* Try it: A faithful copy is required: transcribe each line below exactly, minus the pictures.
※ ※ ※
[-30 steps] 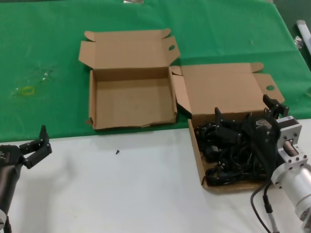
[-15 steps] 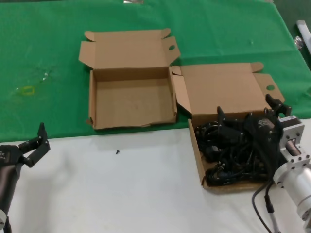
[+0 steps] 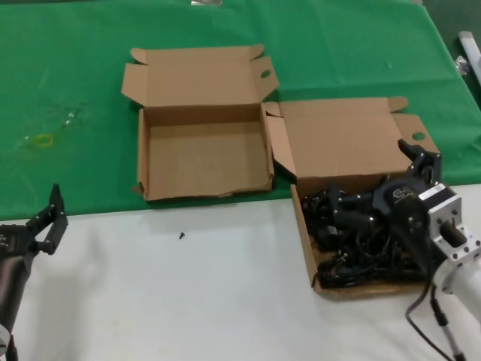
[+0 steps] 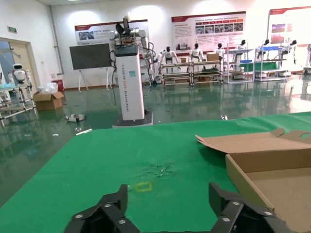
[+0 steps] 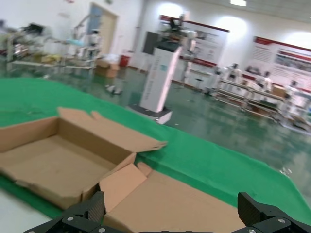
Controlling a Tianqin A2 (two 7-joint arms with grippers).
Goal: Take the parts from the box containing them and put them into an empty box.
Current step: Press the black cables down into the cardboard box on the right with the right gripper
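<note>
Hovering with its fingers spread wide, the right gripper (image 3: 379, 177) sits just above the parts (image 3: 353, 244), a tangle of black cords filling the box containing them (image 3: 338, 143), whose lid stands open behind the gripper. Off to that gripper's left, just beside this carton, lies the empty box (image 3: 203, 154) on the green cloth (image 3: 68, 83). Well apart, the left gripper (image 3: 46, 222) waits open over the white table (image 3: 188, 301).

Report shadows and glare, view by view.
Head view: the left end effector casts a faint soft shadow on the white table; the empty box shades its own floor beside the walls. Left wrist view: ceiling lights glare off the glossy hall floor. Right wrist view: a ceiling lamp flares brightly.
</note>
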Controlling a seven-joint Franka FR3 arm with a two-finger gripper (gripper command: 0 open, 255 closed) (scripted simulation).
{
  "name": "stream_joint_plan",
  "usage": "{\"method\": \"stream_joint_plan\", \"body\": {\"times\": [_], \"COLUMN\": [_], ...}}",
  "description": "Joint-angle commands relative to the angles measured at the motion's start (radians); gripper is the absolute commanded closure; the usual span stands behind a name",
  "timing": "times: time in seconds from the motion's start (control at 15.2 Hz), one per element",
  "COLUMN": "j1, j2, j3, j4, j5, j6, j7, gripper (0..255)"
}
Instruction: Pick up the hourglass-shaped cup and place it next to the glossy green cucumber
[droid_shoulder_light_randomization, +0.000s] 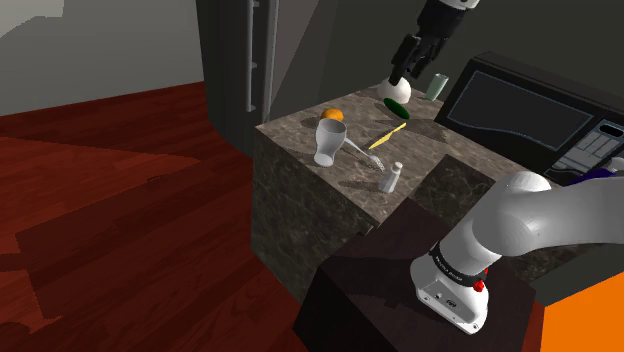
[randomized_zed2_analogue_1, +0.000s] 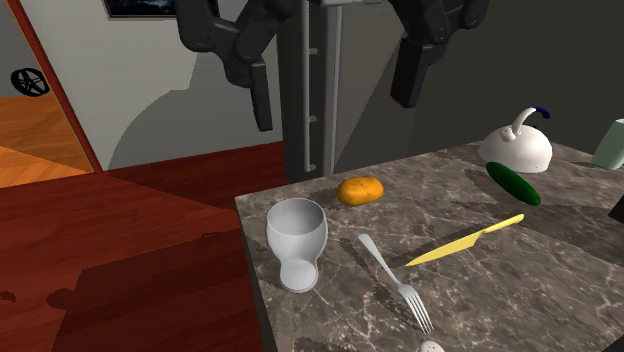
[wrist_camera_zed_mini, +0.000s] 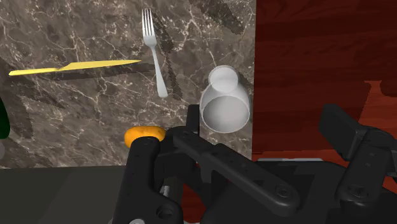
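The hourglass-shaped cup (droid_shoulder_light_randomization: 329, 141) (randomized_zed2_analogue_1: 296, 240) (wrist_camera_zed_mini: 225, 105) is pale grey and stands upright near the marble counter's edge beside the wooden floor. The glossy green cucumber (droid_shoulder_light_randomization: 397, 106) (randomized_zed2_analogue_1: 514, 184) lies further along the counter, in front of a white domed lid. My black gripper (droid_shoulder_light_randomization: 405, 72) (randomized_zed2_analogue_1: 335, 80) (wrist_camera_zed_mini: 267, 127) hangs high above the counter, open and holding nothing. In the wrist view the cup sits far below, close to one of the fingers (wrist_camera_zed_mini: 191, 119).
An orange lump (randomized_zed2_analogue_1: 360, 190), a fork (randomized_zed2_analogue_1: 395, 280) and a yellow knife (randomized_zed2_analogue_1: 465, 240) lie between cup and cucumber. A white domed lid (randomized_zed2_analogue_1: 516, 148), a pale green cup (droid_shoulder_light_randomization: 436, 86) and a small shaker (droid_shoulder_light_randomization: 391, 178) also stand on the counter (randomized_zed2_analogue_1: 560, 300). A dark appliance (droid_shoulder_light_randomization: 520, 110) sits at the shoulder view's right.
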Motion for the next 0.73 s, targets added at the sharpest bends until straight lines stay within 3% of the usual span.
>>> {"method": "stream_joint_plan", "body": {"times": [0.0, 0.66], "j1": [0.0, -0.004], "j2": [0.0, 0.294], "j3": [0.0, 0.014], "j4": [0.0, -0.034], "j5": [0.0, 0.032], "j6": [0.0, 0.262], "j7": [0.0, 0.04], "gripper": [0, 0]}}
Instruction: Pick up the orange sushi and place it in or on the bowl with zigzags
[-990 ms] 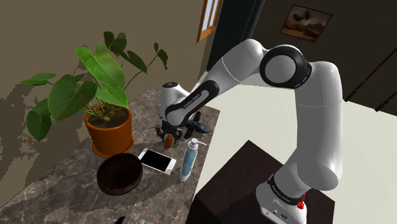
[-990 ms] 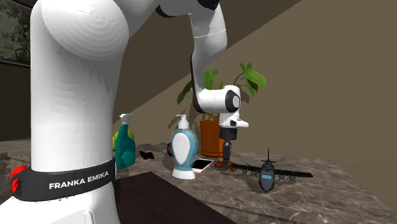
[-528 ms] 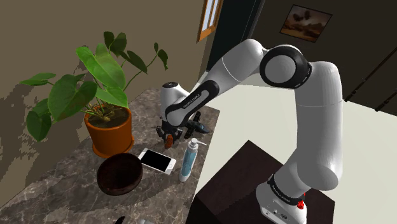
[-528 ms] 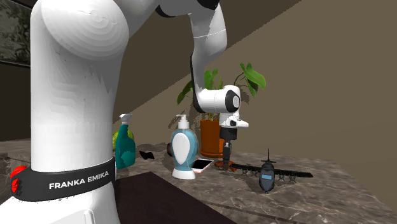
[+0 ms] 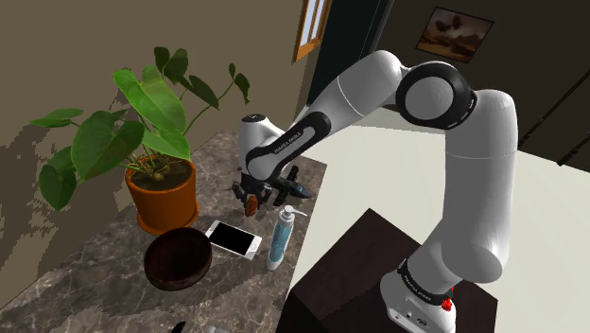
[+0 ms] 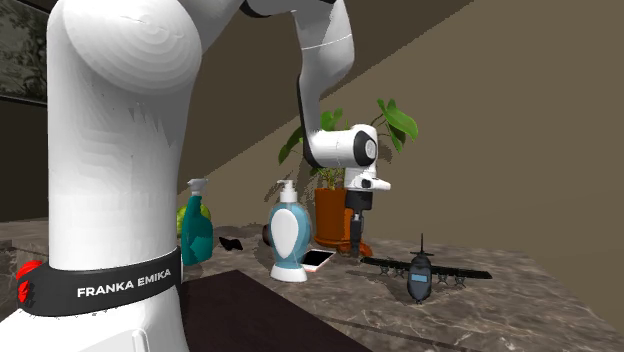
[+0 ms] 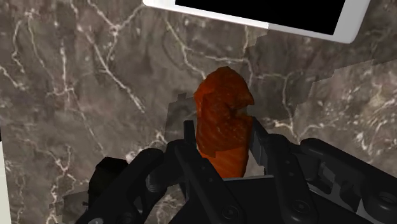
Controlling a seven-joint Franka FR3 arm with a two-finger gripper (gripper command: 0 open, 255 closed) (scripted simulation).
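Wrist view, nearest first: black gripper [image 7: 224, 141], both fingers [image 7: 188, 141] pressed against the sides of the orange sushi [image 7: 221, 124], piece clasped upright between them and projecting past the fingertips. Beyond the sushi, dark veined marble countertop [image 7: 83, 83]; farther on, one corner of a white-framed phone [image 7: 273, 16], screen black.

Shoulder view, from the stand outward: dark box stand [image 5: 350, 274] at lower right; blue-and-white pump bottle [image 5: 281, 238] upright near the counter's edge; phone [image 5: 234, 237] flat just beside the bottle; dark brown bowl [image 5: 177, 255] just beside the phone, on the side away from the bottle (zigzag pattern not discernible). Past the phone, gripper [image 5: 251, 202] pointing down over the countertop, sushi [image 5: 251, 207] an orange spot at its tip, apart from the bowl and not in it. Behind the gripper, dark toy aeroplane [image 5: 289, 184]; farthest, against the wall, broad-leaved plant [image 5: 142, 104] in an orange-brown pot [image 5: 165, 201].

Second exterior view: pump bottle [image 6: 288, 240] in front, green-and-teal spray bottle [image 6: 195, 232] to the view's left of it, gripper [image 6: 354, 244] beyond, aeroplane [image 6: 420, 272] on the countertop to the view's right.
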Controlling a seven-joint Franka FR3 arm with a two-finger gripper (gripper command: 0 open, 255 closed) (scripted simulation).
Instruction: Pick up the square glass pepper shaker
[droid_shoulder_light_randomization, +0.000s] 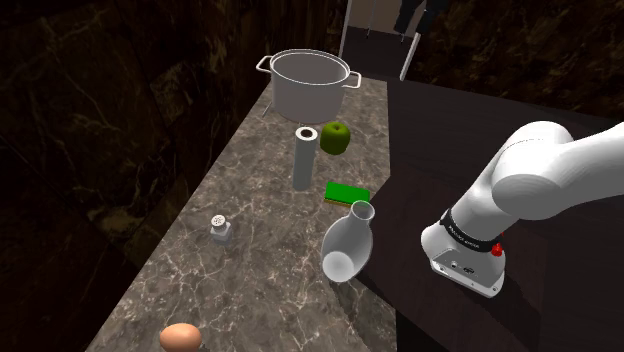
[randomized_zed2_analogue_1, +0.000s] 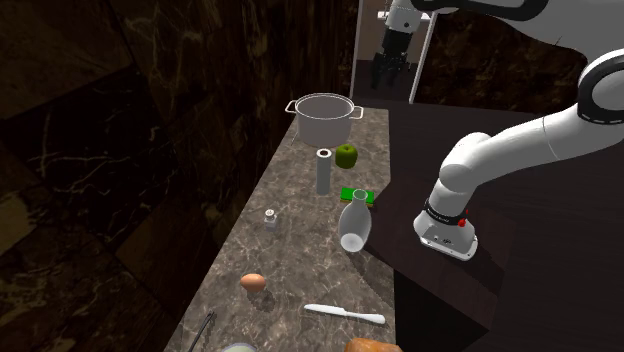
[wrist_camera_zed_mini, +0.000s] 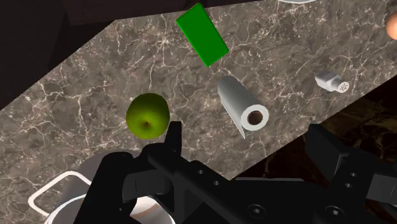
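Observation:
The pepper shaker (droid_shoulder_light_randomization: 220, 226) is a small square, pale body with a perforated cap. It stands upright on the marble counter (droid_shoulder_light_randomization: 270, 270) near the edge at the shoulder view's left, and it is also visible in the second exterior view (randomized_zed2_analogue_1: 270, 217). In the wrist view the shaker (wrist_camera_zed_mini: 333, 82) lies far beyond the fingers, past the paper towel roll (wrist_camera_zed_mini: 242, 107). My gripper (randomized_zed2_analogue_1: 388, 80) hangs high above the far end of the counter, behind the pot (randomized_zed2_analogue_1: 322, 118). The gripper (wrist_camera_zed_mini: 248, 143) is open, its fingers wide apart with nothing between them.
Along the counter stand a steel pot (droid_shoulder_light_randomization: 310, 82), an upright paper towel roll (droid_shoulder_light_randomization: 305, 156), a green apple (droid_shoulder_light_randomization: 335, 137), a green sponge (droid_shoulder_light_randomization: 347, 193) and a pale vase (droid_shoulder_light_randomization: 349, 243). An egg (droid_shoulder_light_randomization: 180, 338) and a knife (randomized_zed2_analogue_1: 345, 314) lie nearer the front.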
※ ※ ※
* Response box:
[-30 steps] 
[-15 steps] 
[+0 steps] 
[+0 steps] 
[+0 steps] 
Controlling a Tianqin A2 (two 7-joint arms with grippers).
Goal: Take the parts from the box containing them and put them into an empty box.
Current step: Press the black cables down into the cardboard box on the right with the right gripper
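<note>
Hovering with its fingers spread wide, the right gripper (image 3: 379, 177) sits just above the parts (image 3: 353, 244), a tangle of black cords filling the box containing them (image 3: 338, 143), whose lid stands open behind the gripper. Off to that gripper's left, just beside this carton, lies the empty box (image 3: 203, 154) on the green cloth (image 3: 68, 83). Well apart, the left gripper (image 3: 46, 222) waits open over the white table (image 3: 188, 301).

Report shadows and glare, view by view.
Head view: the left end effector casts a faint soft shadow on the white table; the empty box shades its own floor beside the walls. Left wrist view: ceiling lights glare off the glossy hall floor. Right wrist view: a ceiling lamp flares brightly.
</note>
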Controlling a seven-joint Franka FR3 arm with a two-finger gripper (gripper command: 0 open, 255 closed) (scripted simulation).
{
  "name": "stream_joint_plan",
  "usage": "{\"method\": \"stream_joint_plan\", \"body\": {\"times\": [_], \"COLUMN\": [_], ...}}",
  "description": "Joint-angle commands relative to the angles measured at the motion's start (radians); gripper is the absolute commanded closure; the usual span stands behind a name",
  "timing": "times: time in seconds from the motion's start (control at 15.2 Hz), one per element",
  "COLUMN": "j1, j2, j3, j4, j5, j6, j7, gripper (0..255)"
}
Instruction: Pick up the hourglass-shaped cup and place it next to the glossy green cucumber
[droid_shoulder_light_randomization, +0.000s] 
[randomized_zed2_analogue_1, +0.000s] 
[wrist_camera_zed_mini, +0.000s] 
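The hourglass-shaped cup (droid_shoulder_light_randomization: 329, 141) (randomized_zed2_analogue_1: 296, 240) (wrist_camera_zed_mini: 225, 105) is pale grey and stands upright near the marble counter's edge beside the wooden floor. The glossy green cucumber (droid_shoulder_light_randomization: 397, 106) (randomized_zed2_analogue_1: 514, 184) lies further along the counter, in front of a white domed lid. My black gripper (droid_shoulder_light_randomization: 405, 72) (randomized_zed2_analogue_1: 335, 80) (wrist_camera_zed_mini: 267, 127) hangs high above the counter, open and holding nothing. In the wrist view the cup sits far below, close to one of the fingers (wrist_camera_zed_mini: 191, 119).
An orange lump (randomized_zed2_analogue_1: 360, 190), a fork (randomized_zed2_analogue_1: 395, 280) and a yellow knife (randomized_zed2_analogue_1: 465, 240) lie between cup and cucumber. A white domed lid (randomized_zed2_analogue_1: 516, 148), a pale green cup (droid_shoulder_light_randomization: 436, 86) and a small shaker (droid_shoulder_light_randomization: 391, 178) also stand on the counter (randomized_zed2_analogue_1: 560, 300). A dark appliance (droid_shoulder_light_randomization: 520, 110) sits at the shoulder view's right.
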Motion for the next 0.73 s, targets added at the sharpest bends until straight lines stay within 3% of the usual span.
>>> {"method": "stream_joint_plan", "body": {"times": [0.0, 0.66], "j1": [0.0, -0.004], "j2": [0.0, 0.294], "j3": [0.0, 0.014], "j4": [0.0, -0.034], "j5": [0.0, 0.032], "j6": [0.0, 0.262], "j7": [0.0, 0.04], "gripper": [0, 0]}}
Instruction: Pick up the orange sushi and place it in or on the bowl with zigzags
[-990 ms] 
[-990 ms] 
[-528 ms] 
[-528 ms] 
[+0 ms] 
[+0 ms] 
[+0 ms] 
Controlling a seven-joint Franka FR3 arm with a two-finger gripper (gripper command: 0 open, 255 closed) (scripted simulation).
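Wrist view, nearest first: black gripper [image 7: 224, 141], both fingers [image 7: 188, 141] pressed against the sides of the orange sushi [image 7: 221, 124], piece clasped upright between them and projecting past the fingertips. Beyond the sushi, dark veined marble countertop [image 7: 83, 83]; farther on, one corner of a white-framed phone [image 7: 273, 16], screen black.

Shoulder view, from the stand outward: dark box stand [image 5: 350, 274] at lower right; blue-and-white pump bottle [image 5: 281, 238] upright near the counter's edge; phone [image 5: 234, 237] flat just beside the bottle; dark brown bowl [image 5: 177, 255] just beside the phone, on the side away from the bottle (zigzag pattern not discernible). Past the phone, gripper [image 5: 251, 202] pointing down over the countertop, sushi [image 5: 251, 207] an orange spot at its tip, apart from the bowl and not in it. Behind the gripper, dark toy aeroplane [image 5: 289, 184]; farthest, against the wall, broad-leaved plant [image 5: 142, 104] in an orange-brown pot [image 5: 165, 201].

Second exterior view: pump bottle [image 6: 288, 240] in front, green-and-teal spray bottle [image 6: 195, 232] to the view's left of it, gripper [image 6: 354, 244] beyond, aeroplane [image 6: 420, 272] on the countertop to the view's right.
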Controlling a seven-joint Franka FR3 arm with a two-finger gripper (gripper command: 0 open, 255 closed) (scripted simulation).
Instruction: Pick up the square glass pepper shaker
[droid_shoulder_light_randomization, +0.000s] 
[randomized_zed2_analogue_1, +0.000s] 
[wrist_camera_zed_mini, +0.000s] 
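Observation:
The pepper shaker (droid_shoulder_light_randomization: 220, 226) is a small square, pale body with a perforated cap. It stands upright on the marble counter (droid_shoulder_light_randomization: 270, 270) near the edge at the shoulder view's left, and it is also visible in the second exterior view (randomized_zed2_analogue_1: 270, 217). In the wrist view the shaker (wrist_camera_zed_mini: 333, 82) lies far beyond the fingers, past the paper towel roll (wrist_camera_zed_mini: 242, 107). My gripper (randomized_zed2_analogue_1: 388, 80) hangs high above the far end of the counter, behind the pot (randomized_zed2_analogue_1: 322, 118). The gripper (wrist_camera_zed_mini: 248, 143) is open, its fingers wide apart with nothing between them.
Along the counter stand a steel pot (droid_shoulder_light_randomization: 310, 82), an upright paper towel roll (droid_shoulder_light_randomization: 305, 156), a green apple (droid_shoulder_light_randomization: 335, 137), a green sponge (droid_shoulder_light_randomization: 347, 193) and a pale vase (droid_shoulder_light_randomization: 349, 243). An egg (droid_shoulder_light_randomization: 180, 338) and a knife (randomized_zed2_analogue_1: 345, 314) lie nearer the front.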

That finishes the output for this exercise.